### WHAT IS BEING ASKED
The expected answer is the complete listing, reproduced character for character.

BEGIN

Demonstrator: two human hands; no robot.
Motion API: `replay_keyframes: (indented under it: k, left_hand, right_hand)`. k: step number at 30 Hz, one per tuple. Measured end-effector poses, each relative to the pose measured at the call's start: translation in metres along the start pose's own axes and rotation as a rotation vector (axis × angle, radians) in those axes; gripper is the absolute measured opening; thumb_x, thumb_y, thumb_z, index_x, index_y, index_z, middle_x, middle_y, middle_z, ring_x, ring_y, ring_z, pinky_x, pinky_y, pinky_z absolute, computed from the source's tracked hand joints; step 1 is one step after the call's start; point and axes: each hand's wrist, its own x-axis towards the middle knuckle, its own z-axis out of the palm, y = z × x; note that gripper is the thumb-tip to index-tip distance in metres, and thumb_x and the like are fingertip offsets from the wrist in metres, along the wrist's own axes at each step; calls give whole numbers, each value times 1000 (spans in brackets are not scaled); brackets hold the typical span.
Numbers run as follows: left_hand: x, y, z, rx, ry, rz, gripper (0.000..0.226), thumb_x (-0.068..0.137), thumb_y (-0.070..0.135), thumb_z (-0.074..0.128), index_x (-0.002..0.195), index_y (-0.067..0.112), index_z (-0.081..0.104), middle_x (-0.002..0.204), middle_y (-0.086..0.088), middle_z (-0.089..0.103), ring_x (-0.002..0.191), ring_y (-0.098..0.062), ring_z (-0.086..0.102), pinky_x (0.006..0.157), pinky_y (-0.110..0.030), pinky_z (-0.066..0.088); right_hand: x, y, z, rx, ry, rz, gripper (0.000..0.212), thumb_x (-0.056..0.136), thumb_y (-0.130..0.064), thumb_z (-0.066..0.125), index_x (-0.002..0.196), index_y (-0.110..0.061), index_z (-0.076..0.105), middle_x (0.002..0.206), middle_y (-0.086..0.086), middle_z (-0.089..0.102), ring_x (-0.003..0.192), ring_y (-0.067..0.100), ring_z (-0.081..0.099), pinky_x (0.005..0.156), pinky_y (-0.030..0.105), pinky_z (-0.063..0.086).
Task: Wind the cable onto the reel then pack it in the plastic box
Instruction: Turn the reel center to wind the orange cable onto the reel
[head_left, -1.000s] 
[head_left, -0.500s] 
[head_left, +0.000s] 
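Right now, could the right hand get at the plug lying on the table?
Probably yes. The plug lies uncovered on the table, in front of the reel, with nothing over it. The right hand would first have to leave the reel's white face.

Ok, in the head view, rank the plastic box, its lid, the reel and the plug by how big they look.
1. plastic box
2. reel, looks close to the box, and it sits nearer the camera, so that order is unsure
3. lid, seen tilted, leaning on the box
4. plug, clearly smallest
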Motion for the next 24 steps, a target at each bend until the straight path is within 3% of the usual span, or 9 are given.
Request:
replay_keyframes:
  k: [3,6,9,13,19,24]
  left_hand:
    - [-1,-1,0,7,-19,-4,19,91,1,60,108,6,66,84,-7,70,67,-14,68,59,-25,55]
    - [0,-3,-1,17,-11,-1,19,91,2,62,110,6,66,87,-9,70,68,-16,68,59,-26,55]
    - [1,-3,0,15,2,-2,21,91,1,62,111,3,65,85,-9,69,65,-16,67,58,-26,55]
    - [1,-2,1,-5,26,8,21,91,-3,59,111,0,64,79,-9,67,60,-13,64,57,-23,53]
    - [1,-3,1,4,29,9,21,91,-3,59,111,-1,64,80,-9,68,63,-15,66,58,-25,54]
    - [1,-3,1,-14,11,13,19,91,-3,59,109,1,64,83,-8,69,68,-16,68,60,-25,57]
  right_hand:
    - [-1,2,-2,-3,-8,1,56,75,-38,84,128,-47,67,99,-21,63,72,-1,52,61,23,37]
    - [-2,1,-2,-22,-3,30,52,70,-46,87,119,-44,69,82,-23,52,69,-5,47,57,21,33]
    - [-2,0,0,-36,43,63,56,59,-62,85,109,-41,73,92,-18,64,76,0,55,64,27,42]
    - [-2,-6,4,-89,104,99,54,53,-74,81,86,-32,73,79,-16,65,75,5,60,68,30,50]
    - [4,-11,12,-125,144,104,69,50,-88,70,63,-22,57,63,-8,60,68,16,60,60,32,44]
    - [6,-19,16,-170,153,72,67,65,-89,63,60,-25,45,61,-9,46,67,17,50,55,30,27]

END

### FINAL ANSWER
Demonstrator: two human hands; no robot.
Motion API: `replay_keyframes: (indented under it: k, left_hand, right_hand)`. k: step number at 30 Hz, one per tuple. Measured end-effector poses, each relative to the pose measured at the call's start: translation in metres along the start pose's own axes and rotation as a rotation vector (axis × angle, radians) in those axes; gripper is the absolute measured opening; thumb_x, thumb_y, thumb_z, index_x, index_y, index_z, middle_x, middle_y, middle_z, ring_x, ring_y, ring_z, pinky_x, pinky_y, pinky_z absolute, computed from the source's tracked hand joints; step 1 is one step after the call's start; point and axes: each hand's wrist, its own x-axis towards the middle knuckle, its own z-axis out of the palm, y = z × x; note that gripper is the thumb-tip to index-tip distance in metres, and thumb_x and the like are fingertip offsets from the wrist in metres, along the wrist's own axes at each step; calls give whole numbers, each value times 1000 (spans in brackets are not scaled); brackets hold the typical span.
Numbers run as follows: left_hand: x, y, z, rx, ry, rz, gripper (0.000..0.226), thumb_x (-0.068..0.137), thumb_y (-0.070..0.135), thumb_z (-0.074..0.128), index_x (-0.002..0.195), index_y (-0.067..0.112), index_z (-0.081..0.104), middle_x (-0.002..0.204), middle_y (-0.086..0.088), middle_z (-0.089..0.103), ring_x (-0.002..0.191), ring_y (-0.098..0.062), ring_z (-0.086..0.102), pinky_x (0.006..0.157), pinky_y (-0.110..0.030), pinky_z (-0.066..0.088); right_hand: x, y, z, rx, ry, rz, gripper (0.000..0.212), thumb_x (-0.056..0.136), thumb_y (-0.130..0.064), thumb_z (-0.066..0.125), index_x (-0.002..0.196), index_y (-0.110..0.061), index_z (-0.076..0.105), middle_x (0.002..0.206), middle_y (-0.086..0.086), middle_z (-0.089..0.102), ring_x (-0.003..0.192), ring_y (-0.067..0.100), ring_z (-0.081..0.099), pinky_x (0.005..0.156), pinky_y (-0.030..0.105), pinky_z (-0.063..0.086).
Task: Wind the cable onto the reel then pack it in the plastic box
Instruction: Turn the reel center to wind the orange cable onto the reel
[head_left, -1.000s] 
[head_left, -0.500s] 
[head_left, +0.000s] 
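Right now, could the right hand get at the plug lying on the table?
Probably yes. The plug lies uncovered on the table, in front of the reel, with nothing over it. The right hand would first have to leave the reel's white face.

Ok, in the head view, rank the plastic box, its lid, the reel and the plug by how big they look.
1. plastic box
2. reel, looks close to the box, and it sits nearer the camera, so that order is unsure
3. lid, seen tilted, leaning on the box
4. plug, clearly smallest
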Motion for the next 24 steps, a target at each bend until the straight path is within 3% of the usual span, or 9 are given.
Request:
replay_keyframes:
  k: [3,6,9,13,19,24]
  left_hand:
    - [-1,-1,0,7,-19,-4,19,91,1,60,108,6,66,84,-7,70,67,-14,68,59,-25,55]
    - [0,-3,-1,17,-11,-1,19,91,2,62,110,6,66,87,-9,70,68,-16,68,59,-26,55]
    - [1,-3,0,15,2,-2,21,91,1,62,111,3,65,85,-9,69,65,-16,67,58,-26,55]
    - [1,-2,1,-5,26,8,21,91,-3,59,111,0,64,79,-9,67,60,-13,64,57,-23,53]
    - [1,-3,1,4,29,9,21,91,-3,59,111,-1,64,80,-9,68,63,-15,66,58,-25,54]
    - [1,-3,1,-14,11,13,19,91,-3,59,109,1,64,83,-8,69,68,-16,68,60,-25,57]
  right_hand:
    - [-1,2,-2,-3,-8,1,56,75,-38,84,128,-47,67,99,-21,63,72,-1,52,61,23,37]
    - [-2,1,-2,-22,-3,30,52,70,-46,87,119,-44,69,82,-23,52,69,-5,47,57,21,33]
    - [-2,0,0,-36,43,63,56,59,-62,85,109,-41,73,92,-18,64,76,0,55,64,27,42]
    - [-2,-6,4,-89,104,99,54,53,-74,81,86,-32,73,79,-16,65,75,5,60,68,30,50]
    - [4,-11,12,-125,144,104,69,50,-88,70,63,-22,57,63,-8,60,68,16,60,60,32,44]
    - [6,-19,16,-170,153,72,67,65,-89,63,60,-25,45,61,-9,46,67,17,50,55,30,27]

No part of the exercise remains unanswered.